General-purpose LMMs were chosen for the study: GPT-4 (OpenAI - chatgpt.com); Claude
(Anthropic - claude.ai); Copilot (Microsoft - copilot.cloud.microsoft) and Gemini (Google DeepMind
- gemini.google.com), which are available in free versions. These models were chosen due to their
availability, popularity, and ability to generate different types of tasks (e.g., multiple choice
questions, open-ended questions, matching tasks). This decision allowed us to focus on the
possibilities of using models that do not require additional hardware or payment costs, which is an
essential factor for the widespread introduction of such tools in educational institutions. The use of
available models allows us to evaluate their potential for automating the creation of test tasks
without the need for significant investment in resources.

4. Methodology
4.1 Research models and tools
General-purpose LMMs in their free versions were chosen for the study: GPT-4 (OpenAI -
chatgpt.com); Claude (Anthropic - claude.ai); Copilot (Microsoft - copilot.cloud.microsoft) and
Gemini (Google DeepMind - gemini.google.com).
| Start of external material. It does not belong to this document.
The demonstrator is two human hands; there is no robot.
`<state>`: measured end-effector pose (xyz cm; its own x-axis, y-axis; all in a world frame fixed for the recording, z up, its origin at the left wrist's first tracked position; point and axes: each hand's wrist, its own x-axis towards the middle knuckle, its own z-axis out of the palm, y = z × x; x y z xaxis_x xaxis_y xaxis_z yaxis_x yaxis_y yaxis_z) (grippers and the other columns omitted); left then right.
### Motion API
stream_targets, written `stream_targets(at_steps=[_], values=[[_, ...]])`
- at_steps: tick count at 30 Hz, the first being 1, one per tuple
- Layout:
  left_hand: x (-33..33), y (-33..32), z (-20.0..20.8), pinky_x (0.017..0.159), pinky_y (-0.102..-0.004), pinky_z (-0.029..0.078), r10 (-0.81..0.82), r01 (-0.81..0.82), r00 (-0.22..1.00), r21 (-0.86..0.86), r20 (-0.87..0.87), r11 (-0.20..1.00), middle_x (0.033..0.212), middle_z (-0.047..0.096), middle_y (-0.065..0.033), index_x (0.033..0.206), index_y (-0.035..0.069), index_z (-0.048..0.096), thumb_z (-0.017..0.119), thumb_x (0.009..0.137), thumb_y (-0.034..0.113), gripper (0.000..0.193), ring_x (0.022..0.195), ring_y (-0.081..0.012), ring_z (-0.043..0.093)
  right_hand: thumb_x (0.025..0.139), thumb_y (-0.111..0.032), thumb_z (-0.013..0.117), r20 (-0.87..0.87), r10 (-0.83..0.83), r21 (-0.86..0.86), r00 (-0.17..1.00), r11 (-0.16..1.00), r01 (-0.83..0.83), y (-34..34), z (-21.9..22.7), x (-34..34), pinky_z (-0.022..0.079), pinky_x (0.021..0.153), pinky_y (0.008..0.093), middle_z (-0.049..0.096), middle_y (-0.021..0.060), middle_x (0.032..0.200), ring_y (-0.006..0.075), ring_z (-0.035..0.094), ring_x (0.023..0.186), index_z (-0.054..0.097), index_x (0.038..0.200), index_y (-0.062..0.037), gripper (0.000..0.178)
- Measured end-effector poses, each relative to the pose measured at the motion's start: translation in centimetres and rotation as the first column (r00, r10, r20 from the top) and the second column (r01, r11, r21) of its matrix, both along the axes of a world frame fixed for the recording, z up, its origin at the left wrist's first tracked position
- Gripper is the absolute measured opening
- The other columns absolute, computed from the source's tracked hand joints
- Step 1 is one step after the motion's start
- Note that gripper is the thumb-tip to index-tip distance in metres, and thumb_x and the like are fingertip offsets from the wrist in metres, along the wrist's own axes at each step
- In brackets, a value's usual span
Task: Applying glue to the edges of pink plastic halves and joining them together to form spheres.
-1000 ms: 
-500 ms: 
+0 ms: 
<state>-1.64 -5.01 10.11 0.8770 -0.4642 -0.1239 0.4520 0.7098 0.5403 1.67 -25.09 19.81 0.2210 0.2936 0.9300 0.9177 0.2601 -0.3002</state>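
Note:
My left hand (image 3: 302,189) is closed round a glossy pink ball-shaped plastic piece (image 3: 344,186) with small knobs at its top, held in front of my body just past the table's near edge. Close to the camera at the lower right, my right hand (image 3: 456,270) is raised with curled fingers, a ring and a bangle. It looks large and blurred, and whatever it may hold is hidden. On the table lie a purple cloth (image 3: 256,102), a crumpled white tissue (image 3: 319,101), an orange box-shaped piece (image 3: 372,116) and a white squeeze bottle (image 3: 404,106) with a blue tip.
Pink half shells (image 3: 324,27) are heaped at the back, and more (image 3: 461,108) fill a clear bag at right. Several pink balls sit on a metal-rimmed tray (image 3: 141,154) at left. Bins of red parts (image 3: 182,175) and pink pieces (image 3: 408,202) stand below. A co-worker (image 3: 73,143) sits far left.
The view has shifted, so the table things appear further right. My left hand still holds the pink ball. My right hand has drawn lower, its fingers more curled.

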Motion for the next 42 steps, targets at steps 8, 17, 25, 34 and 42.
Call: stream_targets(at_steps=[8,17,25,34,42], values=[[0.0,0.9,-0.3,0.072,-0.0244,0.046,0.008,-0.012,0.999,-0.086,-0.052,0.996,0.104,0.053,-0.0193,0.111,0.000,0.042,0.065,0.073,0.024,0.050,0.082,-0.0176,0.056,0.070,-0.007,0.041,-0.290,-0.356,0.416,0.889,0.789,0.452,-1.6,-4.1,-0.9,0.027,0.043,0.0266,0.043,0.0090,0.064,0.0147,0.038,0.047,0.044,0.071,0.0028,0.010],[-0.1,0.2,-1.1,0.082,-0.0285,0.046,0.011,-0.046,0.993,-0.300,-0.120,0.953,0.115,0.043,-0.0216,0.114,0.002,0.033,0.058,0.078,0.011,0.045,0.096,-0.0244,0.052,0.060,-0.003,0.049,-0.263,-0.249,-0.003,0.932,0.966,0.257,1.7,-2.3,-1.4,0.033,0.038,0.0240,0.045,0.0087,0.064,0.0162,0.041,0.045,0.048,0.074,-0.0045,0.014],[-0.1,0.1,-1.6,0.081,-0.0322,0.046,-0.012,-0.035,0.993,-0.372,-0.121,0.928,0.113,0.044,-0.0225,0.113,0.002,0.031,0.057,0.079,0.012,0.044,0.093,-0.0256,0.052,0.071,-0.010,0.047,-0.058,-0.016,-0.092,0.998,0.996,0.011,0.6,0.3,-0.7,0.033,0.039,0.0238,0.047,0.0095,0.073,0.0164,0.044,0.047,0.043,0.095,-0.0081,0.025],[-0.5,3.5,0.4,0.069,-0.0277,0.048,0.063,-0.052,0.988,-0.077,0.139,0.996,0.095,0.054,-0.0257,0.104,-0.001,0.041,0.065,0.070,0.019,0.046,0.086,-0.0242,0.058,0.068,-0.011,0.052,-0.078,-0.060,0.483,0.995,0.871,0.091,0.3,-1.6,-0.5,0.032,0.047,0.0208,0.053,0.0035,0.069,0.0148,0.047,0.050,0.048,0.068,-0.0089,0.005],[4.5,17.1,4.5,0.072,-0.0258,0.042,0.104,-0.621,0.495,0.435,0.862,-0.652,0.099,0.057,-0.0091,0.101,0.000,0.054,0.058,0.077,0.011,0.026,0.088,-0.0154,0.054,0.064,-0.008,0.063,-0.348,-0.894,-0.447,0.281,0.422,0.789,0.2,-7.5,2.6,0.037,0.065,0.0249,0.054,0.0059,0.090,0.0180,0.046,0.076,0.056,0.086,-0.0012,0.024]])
These models were chosen for their availability,
popularity, and ability to generate different types of tasks. This allowed us to focus on analysing the
possibilities of using the models and assessing their potential for automated test task creation
without the need for monthly fees or investments in additional hardware or other resources, which
is an essential factor for the widespread introduction of such tools in the educational process of
educational institutions.

4.2 Selecting learning content for test task generation
To generate test tasks, a fragment of lecture material in Ukrainian on the discipline "Technology of
creating software products" intended for 2nd year students of the speciality "Computer Science" was
used. The text document had the following parameters:

   ●   Characters without spaces: 9710;
   ●   Word count: 1523;
   ●   Format: PDF, size 361 KB.

   The content covered the basic concepts of UML use case diagrams, which provides sufficient
depth to test the models' ability to generate questions at different cognitive levels.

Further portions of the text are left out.